Fairfield man charged in child sex case, gets a new court date
A Solano County Superior Court judge has reset a trial date in the case of a 32-year-old Fairfield resident charged with the multiple sex crimes against a child, nearly 20 felonies in all.
Felipe Jesus Rios-Angulo was scheduled to appear Jan. 20 in Department 9, Judge Carlos R. Gutierrez’s courtroom, for a jury trial, but the judge rescheduled it for 9 a.m. July 7 in the Justice Center in Fairfield.
As part of the rescheduling, Gutierrez ordered the defendant, a Mexican national, to return for a series of pretrial matters, at 8:30 a.m. April 5 for a trial readiness conference and at 8:30 a.m.
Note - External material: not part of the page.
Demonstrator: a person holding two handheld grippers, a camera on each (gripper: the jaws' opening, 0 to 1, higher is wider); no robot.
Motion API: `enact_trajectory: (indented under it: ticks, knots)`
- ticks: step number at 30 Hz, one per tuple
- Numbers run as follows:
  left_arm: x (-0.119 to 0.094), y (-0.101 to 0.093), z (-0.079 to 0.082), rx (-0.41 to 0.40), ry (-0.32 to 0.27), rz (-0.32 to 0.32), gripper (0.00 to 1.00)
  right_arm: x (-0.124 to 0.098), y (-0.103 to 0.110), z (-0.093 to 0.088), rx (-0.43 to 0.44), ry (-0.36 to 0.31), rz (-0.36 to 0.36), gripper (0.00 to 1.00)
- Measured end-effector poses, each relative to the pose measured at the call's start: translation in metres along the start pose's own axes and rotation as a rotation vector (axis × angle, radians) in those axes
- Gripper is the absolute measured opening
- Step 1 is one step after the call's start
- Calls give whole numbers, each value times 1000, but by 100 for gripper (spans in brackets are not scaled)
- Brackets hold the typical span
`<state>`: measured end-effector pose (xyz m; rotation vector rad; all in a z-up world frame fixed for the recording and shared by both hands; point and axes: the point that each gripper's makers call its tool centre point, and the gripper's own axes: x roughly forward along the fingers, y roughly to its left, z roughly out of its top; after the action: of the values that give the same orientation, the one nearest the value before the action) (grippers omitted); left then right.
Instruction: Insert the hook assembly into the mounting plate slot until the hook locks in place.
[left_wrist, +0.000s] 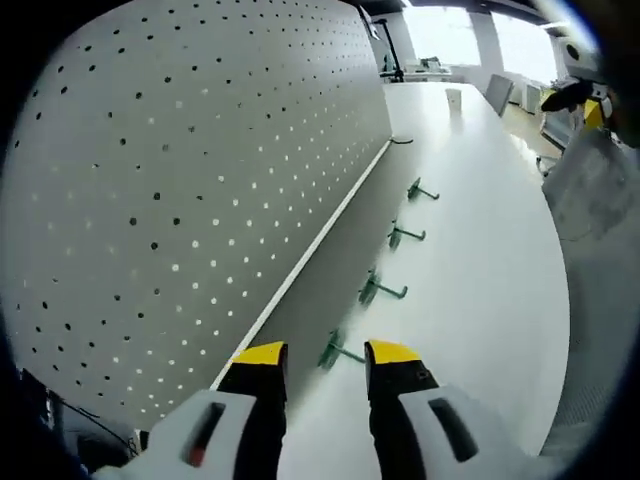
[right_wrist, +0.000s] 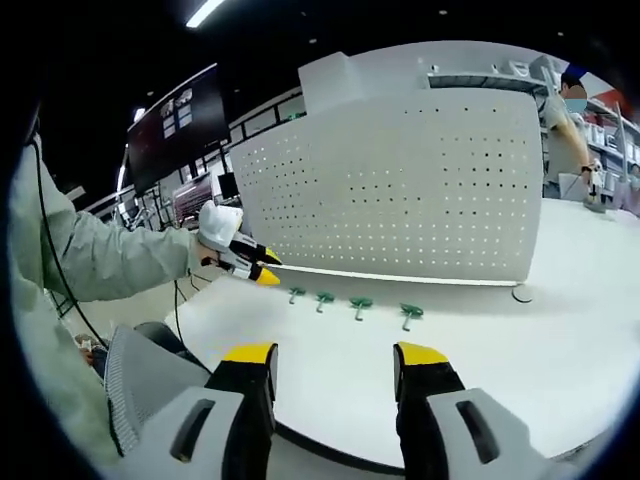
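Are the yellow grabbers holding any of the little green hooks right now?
No. Both the left gripper and right gripper are open and empty; the four green hooks lie on the white table.

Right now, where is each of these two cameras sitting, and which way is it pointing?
Left gripper view: rides on the left gripper, close to the pegboard, looking along the row of green hooks on the white table.
Right gripper view: rides on the right gripper, farther back, facing the pegboard front; the person's sleeve shows.
Shared: pegboard, hooks, table, left gripper.

4 green hooks (right_wrist: 354, 303) beside pegboard (right_wrist: 400, 190)
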<state>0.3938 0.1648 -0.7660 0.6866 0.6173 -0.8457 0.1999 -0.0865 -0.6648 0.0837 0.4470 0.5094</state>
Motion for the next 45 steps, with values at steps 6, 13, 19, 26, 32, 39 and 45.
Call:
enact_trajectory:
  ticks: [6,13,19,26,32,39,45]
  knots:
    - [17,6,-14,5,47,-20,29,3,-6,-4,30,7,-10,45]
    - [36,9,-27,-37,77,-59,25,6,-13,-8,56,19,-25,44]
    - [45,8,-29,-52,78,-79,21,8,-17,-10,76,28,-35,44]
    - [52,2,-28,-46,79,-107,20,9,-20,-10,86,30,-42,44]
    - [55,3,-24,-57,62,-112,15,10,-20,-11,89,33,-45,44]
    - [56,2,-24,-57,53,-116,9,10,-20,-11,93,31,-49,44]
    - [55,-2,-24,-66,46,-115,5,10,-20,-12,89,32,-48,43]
July 1 for a trial management conference, more than 2 1/2 years after the Solano County District Attorney’s Office filed its complaint.
Rios-Angulo, whose date with a jury has been delayed and previously rescheduled over the past months, in part because of the pandemic, is accused of continued sexual abuse of a child under 14 and six counts of lewd acts with a child 14 or 15 years old, among other charges. He is represented by Fairfield criminal defense attorney Vincent Maher.
Rios-Angulo’s latest court date comes after an early January 2019 arraignment on the charges following a December 2018 preliminary hearing.
During the arraignment, presided over by Gutierrez, Maher noted that his client had been arrested in Sacramento by U.S. Immigration and Customs Enforcement, aka ICE, the federal agency that enforces immigration laws and investigates criminal and terrorist activity of foreign nationals living in the United States. Rios-Angulo posted a $160,000 bond and was released but he still faces possible deportation.
Maher said that the bond and a previous $255,000 bond related to the sex abuse case had “crippled my client and his family,” and asked the judge, asserting his client was not a flight risk, not to impose an increase in bail in the abuse case.
Citing testimony from the Dec. 4 preliminary hearing, Maher further characterized some of the District Attorney’s charges as vague, adding that the DA’s investigation and the information it yielded may have been inconsistent with the police report.
Gutierrez denied the DA’s request for a bail increase but reminded RiosAngulo, who remains out of custody, about an existing restraining order not to go near the victim or her family.
In May 2018, Rios-Angulo pleaded not guilty to 18 charges, all felonies, and all involving the same child at various times between 2016 and 2017.
Court records indicate the DA filed a complaint on May 2, 2018. Shortly afterward, on June 21, the court issued a subpoena for records held by the Fairfield-Suisun Unified School District. Rios-Angulo posted the $255,000 bond on June 26.
If convicted on all the charges, Rios-Angulo faces a lengthy state prison sentence.